Absolutely, not getting the degree was justified. I also believe that in some fields (software development) a degree isn't really necessary, and I'm glad most employers see the value in experience and willingness to learn.
Taxes and administration: not that complex in Belgium so I can't say much about that, but I value correctness a lot and that makes my administration easy to do (I never ever postpone doing my taxes, paying bills, ...). I usually find a way to make things interesting too, by keeping my administration as digital as I can. I'm always an early adopter.
Exercise: I struggle with this. Once I get going it usually goes quite well (but always have to combine it with something that does interest me, for example running with "Zombies, Run!", a sort of interactive audiobook/running trainer combination), but tend to stop completely if I hit roadblocks.

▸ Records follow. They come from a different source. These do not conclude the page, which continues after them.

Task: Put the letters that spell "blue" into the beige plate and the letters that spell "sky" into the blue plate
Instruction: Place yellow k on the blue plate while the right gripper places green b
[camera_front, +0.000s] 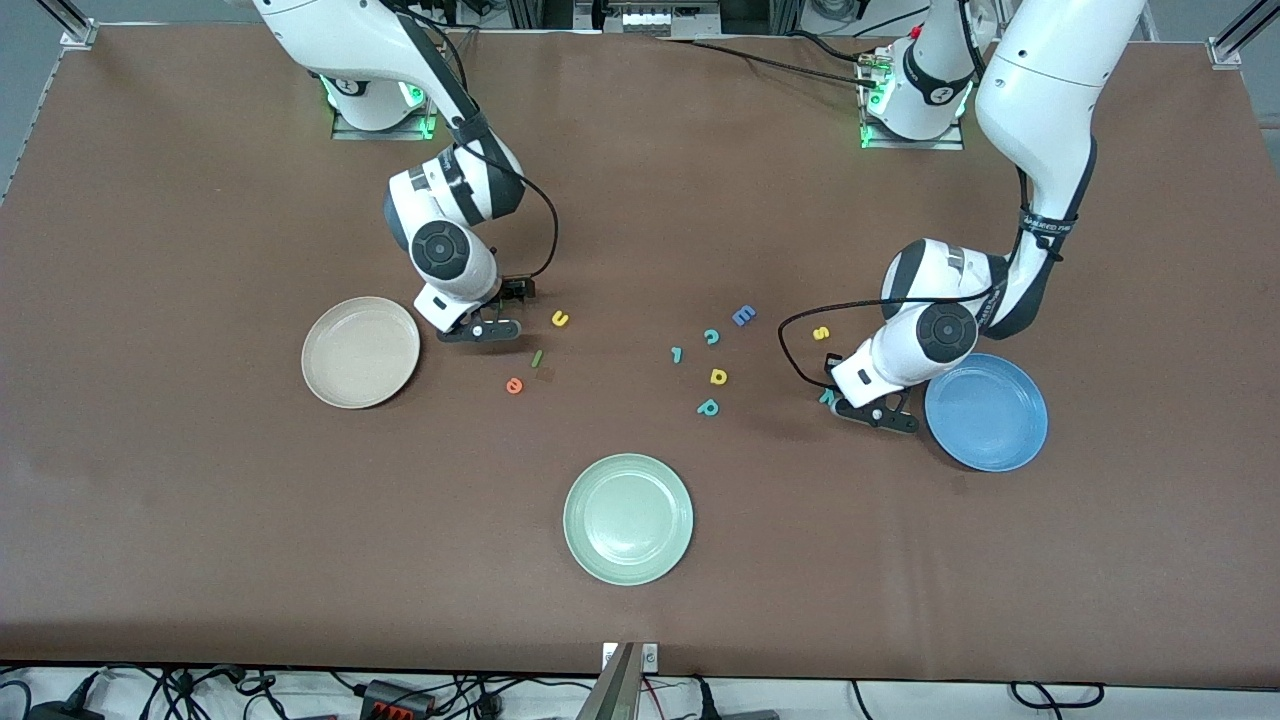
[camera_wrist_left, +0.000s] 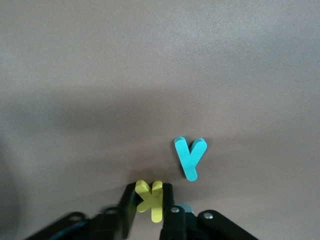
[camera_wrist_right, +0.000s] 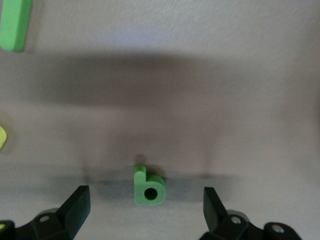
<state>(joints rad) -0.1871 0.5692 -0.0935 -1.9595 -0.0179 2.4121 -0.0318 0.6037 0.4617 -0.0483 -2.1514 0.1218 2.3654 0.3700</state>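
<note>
While the left gripper (camera_wrist_left: 150, 212) is down at the table (camera_front: 200, 560) just beside the blue plate (camera_front: 1000, 440), its fingers are pinched on the yellow k (camera_wrist_left: 151, 199) — the teal y (camera_wrist_left: 190, 157) lies flat just beside it, untouched. The yellow s (camera_front: 821, 333) sits farther from the front camera than that gripper, nearer the table's middle.

The right gripper (camera_wrist_right: 147, 205) is low over the green b (camera_wrist_right: 148, 186), jaws spread wide with the b between them — not gripped yet. This is just beside the beige plate (camera_front: 340, 380). The yellow u (camera_front: 560, 319), thin green l bar (camera_front: 537, 358) and orange e (camera_front: 514, 385) lie close by, toward mid-table.

Progress: both plates look empty, so none of the seven letters is delivered. One is in hand, one lined up, five left on the table.

Distractors in mid-table: blue block E (camera_front: 743, 316), teal c (camera_front: 711, 336), teal p (camera_front: 708, 407), another yellow letter (camera_front: 718, 376), a small teal piece (camera_front: 677, 354). The pale green plate (camera_front: 628, 545) sits near the front edge.
</note>
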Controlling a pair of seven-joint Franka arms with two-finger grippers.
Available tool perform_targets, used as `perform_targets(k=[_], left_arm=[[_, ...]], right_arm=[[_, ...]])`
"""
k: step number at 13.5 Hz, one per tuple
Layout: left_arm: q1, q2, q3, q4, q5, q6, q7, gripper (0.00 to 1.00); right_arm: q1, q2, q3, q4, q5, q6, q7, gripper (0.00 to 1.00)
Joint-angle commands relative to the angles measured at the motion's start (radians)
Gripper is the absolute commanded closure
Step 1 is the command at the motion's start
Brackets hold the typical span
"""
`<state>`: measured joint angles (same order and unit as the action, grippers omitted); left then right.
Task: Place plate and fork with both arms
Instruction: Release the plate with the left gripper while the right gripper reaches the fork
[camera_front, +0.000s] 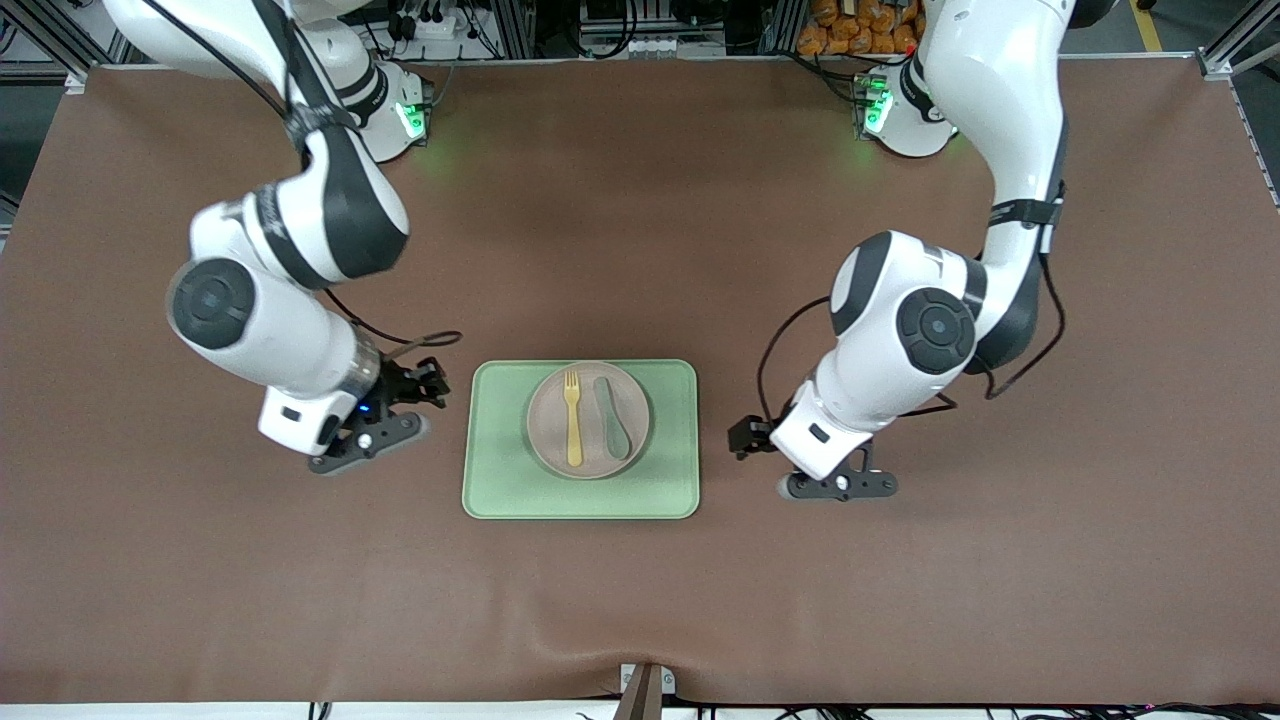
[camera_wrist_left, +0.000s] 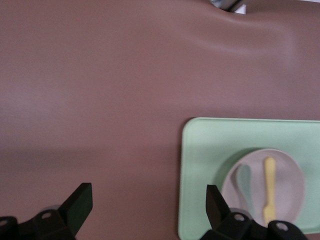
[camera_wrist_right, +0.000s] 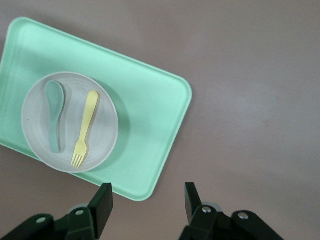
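Both grippers, left (camera_wrist_left: 145, 205) and right (camera_wrist_right: 147, 202), hang open beside the tray (camera_front: 500, 480); no writing legible.

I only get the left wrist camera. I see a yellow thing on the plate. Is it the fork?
Observer: Yes, the fork; its prongs show in the right wrist view.
Operator: What's beside it?
Observer: A grey-green spoon, also on the plate.
Operator: Where's the other arm?
Observer: The right gripper hangs empty, fingers apart, over the table by the tray, at the right arm's end.
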<state>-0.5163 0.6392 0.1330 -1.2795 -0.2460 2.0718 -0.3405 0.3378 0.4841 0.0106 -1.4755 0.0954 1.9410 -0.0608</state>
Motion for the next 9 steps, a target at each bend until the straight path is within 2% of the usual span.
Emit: perform_targets(k=[1, 4, 6, 7, 9], left_arm=[[0.062, -0.048, -0.004, -0.035, 0.031, -0.05, 0.108, 0.0], [0.136, -0.071, -0.009, -0.035, 0.037, -0.107, 0.202, 0.0], [0.182, -0.091, -0.025, -0.035, 0.117, -0.148, 0.212, 0.0], [0.259, -0.099, -0.106, -0.035, 0.146, -0.177, 0.236, 0.0], [0.454, -0.13, -0.312, -0.038, 0.213, -0.226, 0.247, 0.0]], right_arm=[[0.069, 0.069, -0.008, 0.015, 0.01, 0.045, 0.112, 0.34], [0.121, 0.138, -0.009, 0.014, 0.0, 0.098, 0.215, 0.34], [0.139, 0.171, -0.009, 0.012, -0.005, 0.137, 0.275, 0.35], [0.141, 0.183, -0.009, 0.012, -0.005, 0.156, 0.295, 0.35], [0.15, 0.203, -0.009, 0.012, -0.002, 0.183, 0.314, 0.35]])
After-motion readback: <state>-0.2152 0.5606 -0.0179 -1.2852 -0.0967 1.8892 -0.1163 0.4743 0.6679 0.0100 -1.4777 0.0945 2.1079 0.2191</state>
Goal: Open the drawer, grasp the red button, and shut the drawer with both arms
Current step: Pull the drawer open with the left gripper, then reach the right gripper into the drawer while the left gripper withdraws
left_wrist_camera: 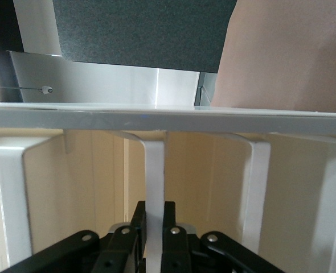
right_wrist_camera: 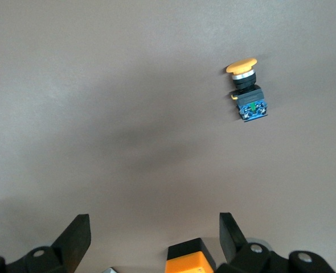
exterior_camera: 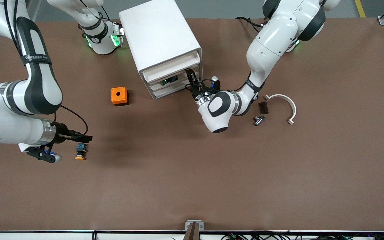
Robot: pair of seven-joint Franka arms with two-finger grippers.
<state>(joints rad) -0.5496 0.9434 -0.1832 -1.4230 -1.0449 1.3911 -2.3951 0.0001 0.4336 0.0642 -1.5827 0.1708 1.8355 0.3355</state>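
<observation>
left gripper (exterior_camera: 190,76) clamping drawer (exterior_camera: 173,69) — right gripper (exterior_camera: 87,138) spread

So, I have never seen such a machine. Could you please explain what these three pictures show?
Two white robot arms work at a brown table. One picture looks down from across it; the other two come from cameras on the wrists. The left arm has its jaws shut on a white rib of a drawer in the white cabinet. The right arm holds its jaws open over the table by an orange-capped button. An orange box, a white curved piece and a small metal part also lie there.
</observation>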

Social life: maybe. I have a great core group of friends that I've known since high school but that's about it, and I am not great at forming deep bonds. I have some work friends, but not at the level that I'd invite them over for dinner on a random week night. It's not at all at a problematic level though. I don't really know. I tend to be extremely honest and open about basically everything, and that scares / freaks out a lot of people, so it's not easy to make new good friends.
If you want to chat more, feel free to message me on whatever messaging platform you like. My username is always Ambroos or AmbroosV.
> 7 isn't really that late for reading. Lot's of well respected schoolin systems don't even attempt to teach reading until 7.
This is very interesting to me. I come from the UK, and the government's attitude to education is contrary to all of the pilot schemes, studies, and research I've seen. Namely they seem to have warmed their heads with the idea that the only way to advance learning is to put the student into the education system earlier and earlier. Rather than waiting until later (when they are ready), and improving material concerns so that good nutritional health from birth onwards is available to everyone.
> My problem is unschooling is that just because you’re not interested in something (as a kid) doesn’t mean you shouldn’t learn it.
I was initially concerned about this as well, but my experience so far is that it's not really an issue. We test regularly, both formally and informally, which I feel is very important so my wife and I have a good understanding of where she is relative to her peers. With the exception of the "sight words" portion of language testing in K-3, she has continues to be far ahead of them.
"Child-directed" doesn't mean "no parental involvement". Where a traditional school manages the things that she would be taught, we manage the things that she's interested in. We take care to do things as a family that expose her to skills that we think she needs to know.
If that sounds time-intensive... well, it is. My wife doesn't work outside the home and I work remotely. It's substantially less time-intensive than building a traditional curriculum and teaching it daily, though.
It’d be nice if traditional school had a better balance where personal interests could be explored in a structured and formally accepted way.